Task goal
Print the lines below from the line with "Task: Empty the" to the line with "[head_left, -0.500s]" exactly, keeping both ends, and print no pictures.

Working data
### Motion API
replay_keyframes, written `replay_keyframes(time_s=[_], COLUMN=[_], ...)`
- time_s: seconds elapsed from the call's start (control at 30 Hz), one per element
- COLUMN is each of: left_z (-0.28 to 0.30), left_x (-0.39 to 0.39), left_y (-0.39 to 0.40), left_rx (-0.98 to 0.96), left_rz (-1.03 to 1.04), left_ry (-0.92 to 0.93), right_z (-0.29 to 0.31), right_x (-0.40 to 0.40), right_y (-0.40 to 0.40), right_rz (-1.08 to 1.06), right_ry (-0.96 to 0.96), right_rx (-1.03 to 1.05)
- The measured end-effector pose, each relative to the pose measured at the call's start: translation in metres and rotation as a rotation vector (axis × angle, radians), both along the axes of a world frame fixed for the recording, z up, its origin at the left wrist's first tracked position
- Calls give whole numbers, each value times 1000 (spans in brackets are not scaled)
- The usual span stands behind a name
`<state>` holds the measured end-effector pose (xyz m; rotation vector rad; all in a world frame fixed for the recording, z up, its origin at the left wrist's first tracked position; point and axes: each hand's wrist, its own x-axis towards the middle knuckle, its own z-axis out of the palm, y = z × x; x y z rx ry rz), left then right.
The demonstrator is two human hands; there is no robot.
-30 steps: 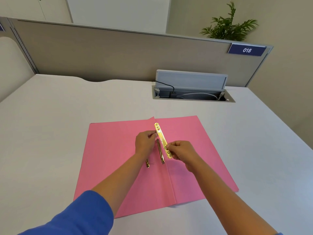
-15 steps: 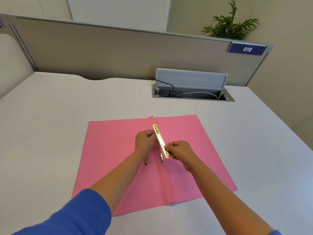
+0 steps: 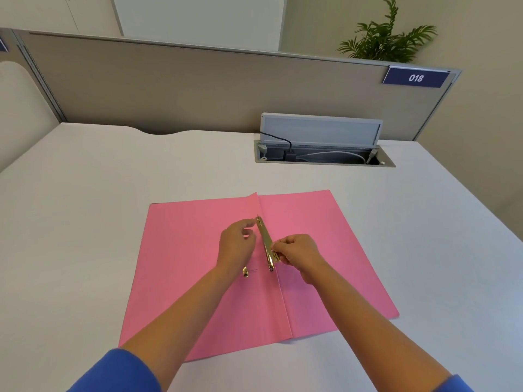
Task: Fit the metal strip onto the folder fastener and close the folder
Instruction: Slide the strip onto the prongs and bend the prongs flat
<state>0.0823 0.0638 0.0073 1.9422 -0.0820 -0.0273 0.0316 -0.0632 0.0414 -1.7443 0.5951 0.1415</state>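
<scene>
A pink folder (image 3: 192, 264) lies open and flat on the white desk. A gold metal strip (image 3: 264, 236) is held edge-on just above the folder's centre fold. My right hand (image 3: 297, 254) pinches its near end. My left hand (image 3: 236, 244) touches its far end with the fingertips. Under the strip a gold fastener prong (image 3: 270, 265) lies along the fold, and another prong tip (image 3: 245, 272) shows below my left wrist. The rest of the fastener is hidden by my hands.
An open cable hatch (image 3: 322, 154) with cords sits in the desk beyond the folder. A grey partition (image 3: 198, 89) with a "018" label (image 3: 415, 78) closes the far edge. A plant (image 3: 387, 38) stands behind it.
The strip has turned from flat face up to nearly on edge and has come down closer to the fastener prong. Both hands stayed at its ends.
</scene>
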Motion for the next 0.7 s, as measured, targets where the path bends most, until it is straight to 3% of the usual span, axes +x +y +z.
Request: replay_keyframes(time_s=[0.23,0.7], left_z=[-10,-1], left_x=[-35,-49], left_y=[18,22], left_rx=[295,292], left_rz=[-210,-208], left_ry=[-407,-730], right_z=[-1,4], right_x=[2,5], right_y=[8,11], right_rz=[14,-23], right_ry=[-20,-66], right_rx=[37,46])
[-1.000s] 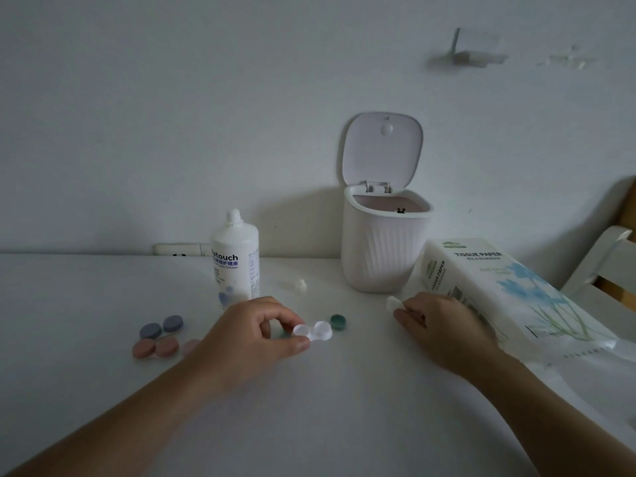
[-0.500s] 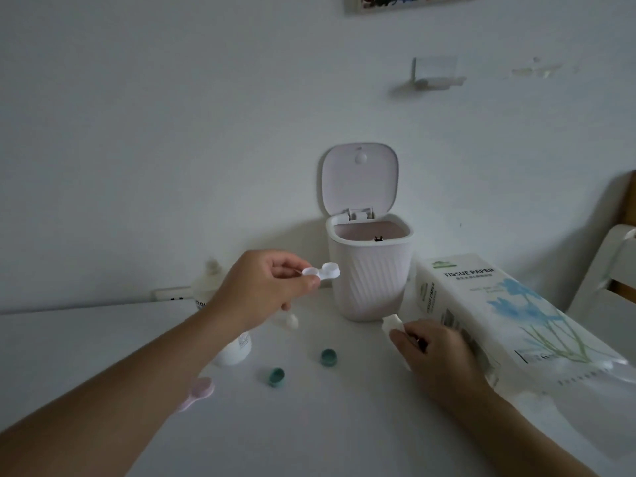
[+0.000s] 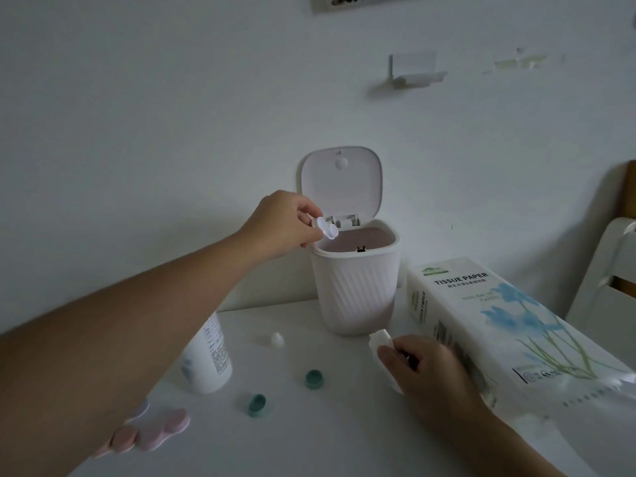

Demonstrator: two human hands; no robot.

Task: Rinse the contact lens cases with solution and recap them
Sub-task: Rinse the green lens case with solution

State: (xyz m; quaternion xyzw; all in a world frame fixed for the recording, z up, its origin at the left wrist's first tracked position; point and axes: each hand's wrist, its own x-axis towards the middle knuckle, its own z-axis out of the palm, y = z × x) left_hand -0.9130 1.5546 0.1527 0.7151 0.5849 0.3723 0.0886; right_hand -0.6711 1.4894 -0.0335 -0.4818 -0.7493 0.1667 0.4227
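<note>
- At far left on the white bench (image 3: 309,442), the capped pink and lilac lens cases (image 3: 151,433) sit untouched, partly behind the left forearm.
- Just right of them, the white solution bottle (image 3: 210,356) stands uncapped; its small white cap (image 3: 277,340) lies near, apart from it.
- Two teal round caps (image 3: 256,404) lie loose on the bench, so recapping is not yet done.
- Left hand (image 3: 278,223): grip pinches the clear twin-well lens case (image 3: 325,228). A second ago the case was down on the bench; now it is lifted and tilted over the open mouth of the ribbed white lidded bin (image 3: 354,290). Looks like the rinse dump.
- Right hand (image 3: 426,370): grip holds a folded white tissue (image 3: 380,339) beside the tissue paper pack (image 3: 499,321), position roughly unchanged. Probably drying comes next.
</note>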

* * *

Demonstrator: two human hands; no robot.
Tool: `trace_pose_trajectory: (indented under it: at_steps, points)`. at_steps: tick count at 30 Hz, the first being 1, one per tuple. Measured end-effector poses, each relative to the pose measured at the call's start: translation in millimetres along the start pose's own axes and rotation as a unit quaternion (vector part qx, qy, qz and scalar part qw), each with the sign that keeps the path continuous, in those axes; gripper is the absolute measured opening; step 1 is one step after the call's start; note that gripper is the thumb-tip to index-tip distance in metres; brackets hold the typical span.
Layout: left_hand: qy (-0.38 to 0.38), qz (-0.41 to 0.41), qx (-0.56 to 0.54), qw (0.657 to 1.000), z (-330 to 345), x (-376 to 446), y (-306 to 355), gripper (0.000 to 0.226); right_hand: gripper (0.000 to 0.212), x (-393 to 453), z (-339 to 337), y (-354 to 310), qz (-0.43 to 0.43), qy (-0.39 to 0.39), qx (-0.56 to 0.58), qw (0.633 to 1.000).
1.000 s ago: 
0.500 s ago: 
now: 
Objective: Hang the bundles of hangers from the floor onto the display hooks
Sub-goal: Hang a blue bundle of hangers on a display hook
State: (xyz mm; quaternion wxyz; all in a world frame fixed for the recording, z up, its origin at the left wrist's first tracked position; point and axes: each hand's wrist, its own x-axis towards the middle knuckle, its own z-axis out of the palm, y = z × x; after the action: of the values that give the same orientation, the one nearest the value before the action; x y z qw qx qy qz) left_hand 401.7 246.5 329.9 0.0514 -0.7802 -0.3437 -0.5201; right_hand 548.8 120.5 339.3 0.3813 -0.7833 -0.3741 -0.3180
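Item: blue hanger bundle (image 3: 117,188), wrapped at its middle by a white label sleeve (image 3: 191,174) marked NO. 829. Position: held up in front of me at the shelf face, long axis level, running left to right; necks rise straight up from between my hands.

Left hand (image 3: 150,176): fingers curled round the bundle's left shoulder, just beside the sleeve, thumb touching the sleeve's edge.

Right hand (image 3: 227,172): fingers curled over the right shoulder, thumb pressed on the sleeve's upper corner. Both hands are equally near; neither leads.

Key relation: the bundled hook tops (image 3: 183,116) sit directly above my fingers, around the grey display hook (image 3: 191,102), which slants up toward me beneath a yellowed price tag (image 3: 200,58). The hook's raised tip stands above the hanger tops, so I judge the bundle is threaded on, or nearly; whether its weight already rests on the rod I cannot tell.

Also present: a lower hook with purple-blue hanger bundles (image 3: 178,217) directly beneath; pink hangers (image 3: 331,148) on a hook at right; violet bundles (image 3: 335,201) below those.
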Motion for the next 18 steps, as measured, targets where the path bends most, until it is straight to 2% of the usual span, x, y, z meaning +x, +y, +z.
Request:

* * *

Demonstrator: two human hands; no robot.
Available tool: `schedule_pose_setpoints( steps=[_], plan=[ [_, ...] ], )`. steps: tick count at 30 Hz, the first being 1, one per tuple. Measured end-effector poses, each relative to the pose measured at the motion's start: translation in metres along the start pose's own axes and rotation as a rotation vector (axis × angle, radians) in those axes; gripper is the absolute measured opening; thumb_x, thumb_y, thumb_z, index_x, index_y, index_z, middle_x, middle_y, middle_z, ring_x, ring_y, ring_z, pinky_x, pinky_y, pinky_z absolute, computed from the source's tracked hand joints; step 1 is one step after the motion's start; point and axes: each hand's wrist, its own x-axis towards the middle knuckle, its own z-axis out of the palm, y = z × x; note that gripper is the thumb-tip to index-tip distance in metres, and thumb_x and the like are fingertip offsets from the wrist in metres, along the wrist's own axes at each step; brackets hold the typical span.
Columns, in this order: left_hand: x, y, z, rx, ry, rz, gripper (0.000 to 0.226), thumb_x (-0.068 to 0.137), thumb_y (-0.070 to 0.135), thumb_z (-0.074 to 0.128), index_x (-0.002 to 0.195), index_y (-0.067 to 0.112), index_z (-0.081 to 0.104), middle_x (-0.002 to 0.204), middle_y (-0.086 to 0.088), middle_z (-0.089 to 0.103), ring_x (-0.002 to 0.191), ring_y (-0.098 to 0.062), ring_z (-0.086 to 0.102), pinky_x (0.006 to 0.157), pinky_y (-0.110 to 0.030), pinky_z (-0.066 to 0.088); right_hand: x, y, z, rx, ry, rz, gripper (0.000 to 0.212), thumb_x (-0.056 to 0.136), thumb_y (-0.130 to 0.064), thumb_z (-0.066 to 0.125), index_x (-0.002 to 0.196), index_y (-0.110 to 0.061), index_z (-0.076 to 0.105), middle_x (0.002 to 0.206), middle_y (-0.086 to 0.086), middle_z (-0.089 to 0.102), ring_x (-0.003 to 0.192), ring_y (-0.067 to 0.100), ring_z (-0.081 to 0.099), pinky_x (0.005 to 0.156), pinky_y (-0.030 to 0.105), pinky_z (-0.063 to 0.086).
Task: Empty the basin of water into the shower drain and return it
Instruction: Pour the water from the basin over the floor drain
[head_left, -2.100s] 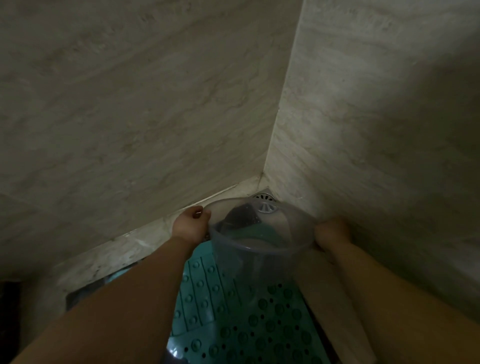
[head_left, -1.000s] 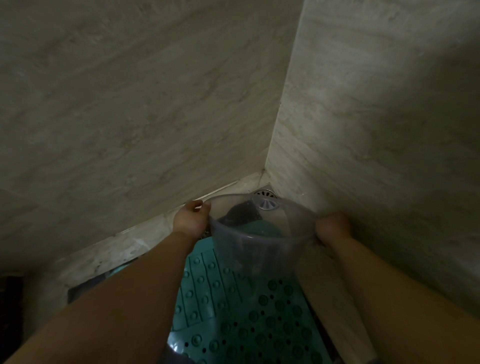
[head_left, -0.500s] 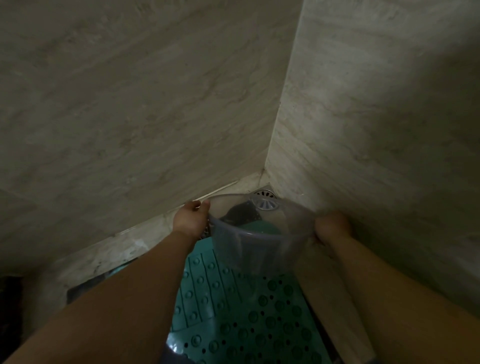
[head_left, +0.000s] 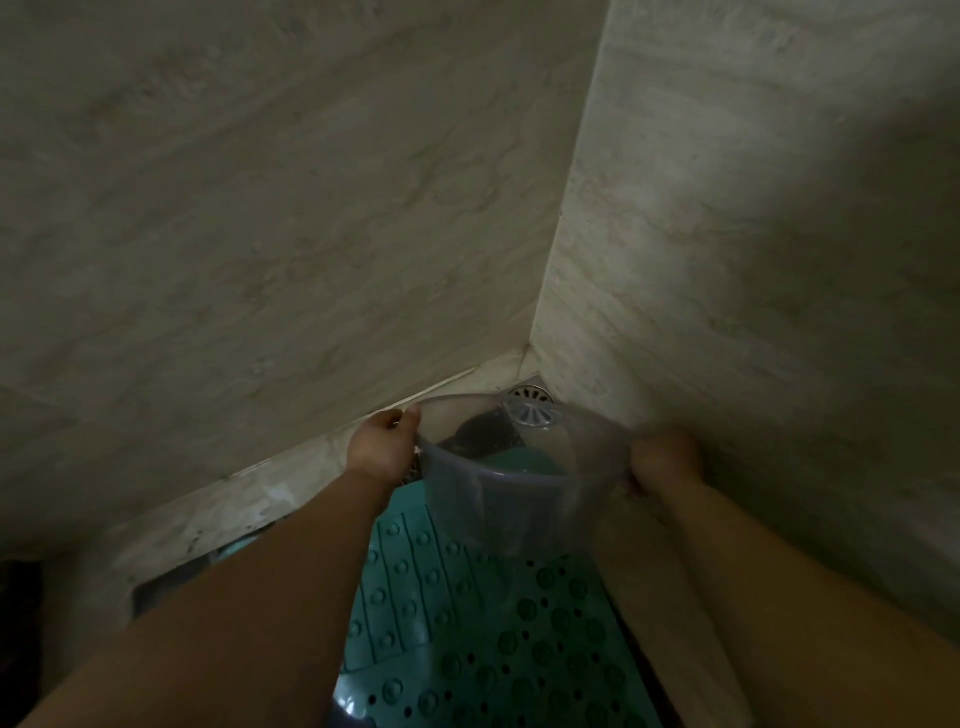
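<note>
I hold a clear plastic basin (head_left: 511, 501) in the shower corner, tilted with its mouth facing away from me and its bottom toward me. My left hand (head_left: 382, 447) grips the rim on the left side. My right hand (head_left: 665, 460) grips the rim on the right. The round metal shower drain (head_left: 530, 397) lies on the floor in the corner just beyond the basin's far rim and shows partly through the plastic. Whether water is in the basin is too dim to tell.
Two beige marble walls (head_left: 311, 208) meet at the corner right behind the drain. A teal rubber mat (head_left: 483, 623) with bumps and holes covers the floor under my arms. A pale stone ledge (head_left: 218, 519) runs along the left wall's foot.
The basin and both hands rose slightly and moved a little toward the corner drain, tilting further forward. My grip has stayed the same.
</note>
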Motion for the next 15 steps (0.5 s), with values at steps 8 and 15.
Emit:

Written solution
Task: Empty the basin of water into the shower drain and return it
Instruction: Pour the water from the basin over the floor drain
[head_left, -2.100s] 
[head_left, -1.000s] 
[head_left, -0.500s] 

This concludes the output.